Mr. Schneider and Ms. Harknett said that workers often are unaware of sick leave policies, or feel unable to take advantage of them. Managers exercise considerable power over scheduling and hours, and the researchers said that workers, in interviews, often expressed concern about the consequences of requesting a sick day. Chipotle conceded in 2017 that a norovirus outbreak centered on a Chipotle in Sterling, Va., was caused by a sick employee who should have been sent home. New York sued Chipotle last year for violating worker protections, including the city’s sick leave law, at five locations in Brooklyn. In February, New York fined Chipotle for firing a worker who took three sick days. “It’s not enough to have an official policy,” Ms. Harknett said. “It has to be a policy that people feel they can use.”
Chipotle said in a statement that its sick leave policy is the best in the fast-food industry, that it is committed to following the law and that it works hard to encourage compliance, including by paying bonuses to employees who follow the company’s food safety procedures.
A federal law mandating paid sick leave is necessary because the coronavirus is just an instance of a broader problem. Norovirus, a major cause of food poisoning cases, sickens some 20 million Americans each year, and kills several hundred. Outbreaks often are traced back to sick food service workers, prompting the C.D.C. to recommend paid leave as a corrective. The spread of seasonal flu and other diseases is also greatly exacerbated by sick workers.
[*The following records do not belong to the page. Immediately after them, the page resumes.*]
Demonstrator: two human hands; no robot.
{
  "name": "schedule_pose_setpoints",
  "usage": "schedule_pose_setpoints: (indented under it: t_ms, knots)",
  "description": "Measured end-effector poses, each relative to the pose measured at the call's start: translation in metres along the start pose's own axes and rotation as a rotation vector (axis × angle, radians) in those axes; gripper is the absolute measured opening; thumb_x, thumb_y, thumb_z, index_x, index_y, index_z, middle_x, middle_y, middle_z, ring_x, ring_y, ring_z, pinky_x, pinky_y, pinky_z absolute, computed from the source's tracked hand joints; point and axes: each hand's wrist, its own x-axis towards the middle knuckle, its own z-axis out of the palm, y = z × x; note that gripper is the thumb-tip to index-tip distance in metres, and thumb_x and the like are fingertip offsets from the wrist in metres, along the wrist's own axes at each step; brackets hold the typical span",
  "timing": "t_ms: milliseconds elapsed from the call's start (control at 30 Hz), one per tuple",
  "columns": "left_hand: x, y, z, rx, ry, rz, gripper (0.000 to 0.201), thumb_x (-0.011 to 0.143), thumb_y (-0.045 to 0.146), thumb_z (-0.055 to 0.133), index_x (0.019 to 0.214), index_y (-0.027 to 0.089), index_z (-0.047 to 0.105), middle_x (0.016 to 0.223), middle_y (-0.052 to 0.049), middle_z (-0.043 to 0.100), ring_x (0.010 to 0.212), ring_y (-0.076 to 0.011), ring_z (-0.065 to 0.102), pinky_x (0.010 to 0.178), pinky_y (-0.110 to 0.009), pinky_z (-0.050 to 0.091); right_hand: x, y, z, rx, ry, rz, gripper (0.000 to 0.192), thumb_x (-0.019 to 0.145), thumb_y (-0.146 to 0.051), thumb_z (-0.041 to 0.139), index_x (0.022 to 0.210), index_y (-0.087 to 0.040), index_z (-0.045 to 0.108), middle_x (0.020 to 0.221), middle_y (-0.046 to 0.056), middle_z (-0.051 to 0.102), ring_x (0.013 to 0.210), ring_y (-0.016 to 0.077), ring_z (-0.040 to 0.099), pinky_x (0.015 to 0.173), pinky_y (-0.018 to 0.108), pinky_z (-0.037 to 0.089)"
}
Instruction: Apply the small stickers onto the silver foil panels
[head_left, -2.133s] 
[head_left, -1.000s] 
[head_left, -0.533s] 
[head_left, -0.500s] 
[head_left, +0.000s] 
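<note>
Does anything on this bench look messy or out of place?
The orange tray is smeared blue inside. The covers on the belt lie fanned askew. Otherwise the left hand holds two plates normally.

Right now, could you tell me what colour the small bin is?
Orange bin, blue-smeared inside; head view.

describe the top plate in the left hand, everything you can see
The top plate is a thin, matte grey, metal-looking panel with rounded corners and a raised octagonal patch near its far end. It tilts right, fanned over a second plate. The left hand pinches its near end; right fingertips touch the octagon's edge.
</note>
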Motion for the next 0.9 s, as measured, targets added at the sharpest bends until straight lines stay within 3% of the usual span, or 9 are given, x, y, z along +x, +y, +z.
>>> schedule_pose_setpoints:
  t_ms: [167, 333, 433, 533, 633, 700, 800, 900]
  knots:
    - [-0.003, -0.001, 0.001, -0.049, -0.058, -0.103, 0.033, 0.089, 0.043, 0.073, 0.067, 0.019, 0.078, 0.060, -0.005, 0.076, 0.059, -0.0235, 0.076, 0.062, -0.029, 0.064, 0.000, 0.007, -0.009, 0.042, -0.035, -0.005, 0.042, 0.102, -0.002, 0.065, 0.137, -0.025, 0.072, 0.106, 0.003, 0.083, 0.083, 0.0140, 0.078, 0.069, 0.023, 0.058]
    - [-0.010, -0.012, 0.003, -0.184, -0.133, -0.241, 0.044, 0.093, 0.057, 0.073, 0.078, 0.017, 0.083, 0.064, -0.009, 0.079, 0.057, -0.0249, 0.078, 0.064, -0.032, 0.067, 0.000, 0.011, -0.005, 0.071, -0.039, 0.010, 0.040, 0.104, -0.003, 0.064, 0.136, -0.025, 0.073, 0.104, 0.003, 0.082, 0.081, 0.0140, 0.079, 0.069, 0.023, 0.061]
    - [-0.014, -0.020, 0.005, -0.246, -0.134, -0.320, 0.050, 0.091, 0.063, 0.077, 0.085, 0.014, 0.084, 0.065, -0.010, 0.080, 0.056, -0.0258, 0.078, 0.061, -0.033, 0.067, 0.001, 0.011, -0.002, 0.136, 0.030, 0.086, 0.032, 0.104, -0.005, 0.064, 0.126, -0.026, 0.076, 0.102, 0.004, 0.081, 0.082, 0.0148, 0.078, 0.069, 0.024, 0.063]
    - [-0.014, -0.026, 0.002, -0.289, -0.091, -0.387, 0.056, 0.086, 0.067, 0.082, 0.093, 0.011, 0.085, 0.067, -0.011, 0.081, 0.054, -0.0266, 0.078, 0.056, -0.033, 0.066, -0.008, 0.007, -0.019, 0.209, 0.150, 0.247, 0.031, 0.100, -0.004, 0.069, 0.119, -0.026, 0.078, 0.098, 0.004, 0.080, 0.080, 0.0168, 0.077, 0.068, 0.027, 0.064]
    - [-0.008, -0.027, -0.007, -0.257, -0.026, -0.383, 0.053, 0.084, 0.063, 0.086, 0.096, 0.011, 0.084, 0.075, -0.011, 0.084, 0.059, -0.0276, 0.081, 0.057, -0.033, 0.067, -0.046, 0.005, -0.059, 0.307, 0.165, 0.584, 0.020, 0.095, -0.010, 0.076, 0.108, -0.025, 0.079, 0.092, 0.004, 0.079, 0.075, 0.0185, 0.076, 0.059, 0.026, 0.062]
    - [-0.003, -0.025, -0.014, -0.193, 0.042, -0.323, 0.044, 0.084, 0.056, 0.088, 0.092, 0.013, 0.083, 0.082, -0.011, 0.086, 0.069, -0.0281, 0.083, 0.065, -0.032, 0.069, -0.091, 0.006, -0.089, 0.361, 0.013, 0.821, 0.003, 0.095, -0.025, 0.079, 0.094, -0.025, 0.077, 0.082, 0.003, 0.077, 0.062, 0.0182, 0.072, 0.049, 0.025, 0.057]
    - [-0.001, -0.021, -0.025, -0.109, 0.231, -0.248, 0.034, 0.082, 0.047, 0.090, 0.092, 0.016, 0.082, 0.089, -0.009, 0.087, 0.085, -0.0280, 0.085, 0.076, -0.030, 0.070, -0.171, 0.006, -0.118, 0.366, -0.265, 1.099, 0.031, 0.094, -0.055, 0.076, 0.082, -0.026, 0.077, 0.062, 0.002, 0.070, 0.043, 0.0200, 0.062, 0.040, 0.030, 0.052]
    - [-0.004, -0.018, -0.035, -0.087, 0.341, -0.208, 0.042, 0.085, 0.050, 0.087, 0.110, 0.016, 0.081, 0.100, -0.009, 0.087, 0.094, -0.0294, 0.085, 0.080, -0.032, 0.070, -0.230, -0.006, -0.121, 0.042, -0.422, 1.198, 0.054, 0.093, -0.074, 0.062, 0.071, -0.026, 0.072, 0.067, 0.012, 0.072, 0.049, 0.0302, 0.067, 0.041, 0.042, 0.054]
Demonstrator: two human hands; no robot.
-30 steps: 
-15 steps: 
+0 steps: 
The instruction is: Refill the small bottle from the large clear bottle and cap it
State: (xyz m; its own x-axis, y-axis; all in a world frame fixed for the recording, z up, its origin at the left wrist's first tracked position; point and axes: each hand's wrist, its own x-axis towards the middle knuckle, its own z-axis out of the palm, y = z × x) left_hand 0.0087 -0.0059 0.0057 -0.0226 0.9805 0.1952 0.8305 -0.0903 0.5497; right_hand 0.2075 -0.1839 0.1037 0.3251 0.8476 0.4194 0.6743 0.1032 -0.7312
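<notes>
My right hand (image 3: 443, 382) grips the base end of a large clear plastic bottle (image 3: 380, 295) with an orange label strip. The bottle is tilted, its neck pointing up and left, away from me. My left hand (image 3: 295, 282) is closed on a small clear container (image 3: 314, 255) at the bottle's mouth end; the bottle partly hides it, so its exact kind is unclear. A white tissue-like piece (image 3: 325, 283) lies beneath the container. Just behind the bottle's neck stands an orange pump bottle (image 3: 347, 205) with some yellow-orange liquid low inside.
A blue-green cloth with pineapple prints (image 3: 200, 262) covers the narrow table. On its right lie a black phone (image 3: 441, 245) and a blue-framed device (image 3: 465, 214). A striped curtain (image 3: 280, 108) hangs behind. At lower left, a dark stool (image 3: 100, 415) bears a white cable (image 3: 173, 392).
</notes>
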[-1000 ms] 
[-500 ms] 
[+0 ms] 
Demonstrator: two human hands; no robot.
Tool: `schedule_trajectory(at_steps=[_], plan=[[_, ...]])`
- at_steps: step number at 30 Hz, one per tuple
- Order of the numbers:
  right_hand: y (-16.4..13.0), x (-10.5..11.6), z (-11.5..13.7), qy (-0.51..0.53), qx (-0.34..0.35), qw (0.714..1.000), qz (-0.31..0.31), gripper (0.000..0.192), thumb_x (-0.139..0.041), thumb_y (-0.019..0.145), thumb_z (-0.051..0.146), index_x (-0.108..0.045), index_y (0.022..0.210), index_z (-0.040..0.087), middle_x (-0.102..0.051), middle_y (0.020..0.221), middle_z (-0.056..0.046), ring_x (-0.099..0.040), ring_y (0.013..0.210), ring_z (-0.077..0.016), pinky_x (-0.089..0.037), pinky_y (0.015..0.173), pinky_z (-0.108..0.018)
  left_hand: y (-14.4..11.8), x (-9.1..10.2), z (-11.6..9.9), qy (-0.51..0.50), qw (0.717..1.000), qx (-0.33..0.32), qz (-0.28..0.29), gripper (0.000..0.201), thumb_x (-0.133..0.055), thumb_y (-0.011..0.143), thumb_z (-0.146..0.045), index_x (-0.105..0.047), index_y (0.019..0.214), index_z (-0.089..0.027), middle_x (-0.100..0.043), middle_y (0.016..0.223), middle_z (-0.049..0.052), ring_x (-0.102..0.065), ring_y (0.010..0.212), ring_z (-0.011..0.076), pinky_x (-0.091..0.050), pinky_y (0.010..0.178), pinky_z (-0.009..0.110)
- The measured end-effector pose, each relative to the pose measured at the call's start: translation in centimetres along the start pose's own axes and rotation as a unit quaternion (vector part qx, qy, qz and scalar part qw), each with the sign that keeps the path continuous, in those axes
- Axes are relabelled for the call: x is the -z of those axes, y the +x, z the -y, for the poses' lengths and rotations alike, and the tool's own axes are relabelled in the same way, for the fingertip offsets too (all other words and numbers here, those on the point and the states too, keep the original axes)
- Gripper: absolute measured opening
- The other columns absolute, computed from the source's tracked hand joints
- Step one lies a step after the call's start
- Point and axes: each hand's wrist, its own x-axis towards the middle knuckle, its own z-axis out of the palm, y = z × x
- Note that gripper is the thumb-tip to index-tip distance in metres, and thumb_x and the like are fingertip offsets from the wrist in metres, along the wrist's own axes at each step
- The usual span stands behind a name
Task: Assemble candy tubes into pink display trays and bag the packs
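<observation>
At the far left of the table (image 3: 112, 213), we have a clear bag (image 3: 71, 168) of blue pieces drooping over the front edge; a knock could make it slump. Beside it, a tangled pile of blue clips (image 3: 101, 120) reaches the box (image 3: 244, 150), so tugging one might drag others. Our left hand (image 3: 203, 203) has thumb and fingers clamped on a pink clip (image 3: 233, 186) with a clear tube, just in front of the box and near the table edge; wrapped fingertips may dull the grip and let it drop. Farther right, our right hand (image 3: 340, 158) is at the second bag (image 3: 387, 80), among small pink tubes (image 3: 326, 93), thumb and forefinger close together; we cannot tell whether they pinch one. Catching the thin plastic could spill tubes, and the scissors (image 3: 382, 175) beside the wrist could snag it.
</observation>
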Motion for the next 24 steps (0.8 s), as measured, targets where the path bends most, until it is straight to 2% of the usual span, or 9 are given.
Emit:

Paid sick leave is standard in other developed nations, and 13 U.S. states, beginning with Connecticut in 2011, have passed laws requiring employers to offer paid sick leave. Some large cities have too, including New York City, Chicago and Washington. That has allowed researchers to examine the real-world costs and benefits. The results set to rest many of the arguments long made by retailers, restaurant owners and other low-wage employers.
Paid sick leave is effective: A recent study found that requiring paid sick leave reduced cases of influenza by 11 percent in the first year after a new law took effect. It’s also relatively inexpensive: In another recent study, researchers calculated that providing paid sick leave cost employers an average of 2.7 cents per hour of paid work. They also found no evidence that the laws led employers to hire fewer workers or to reduce wages or other benefits.
Perhaps the most powerful counterpoint to the industry’s dire predictions is the simple fact that some profitable companies provide paid sick leave. While most fast food companies insist they can’t afford to pay sick workers to stay home, it is a standard benefit at In-n-Out Burger. Alongside the supermarket chains that effectively encourage sick workers to report for work are those that pay sick workers to stay home, like Fred Meyer, Stop & Shop and Safeway.
Democrats initially proposed including a permanent paid sick leave requirement in the coronavirus package. But business groups raised their eyebrows and Republicans insisted on its removal. It is a decision for which Americans should hold businesses accountable.
“If we work sick, then you get sick,” Chipotle workers chanted during a recent protest.
They’re right — and companies have a duty to make sure that stops happening."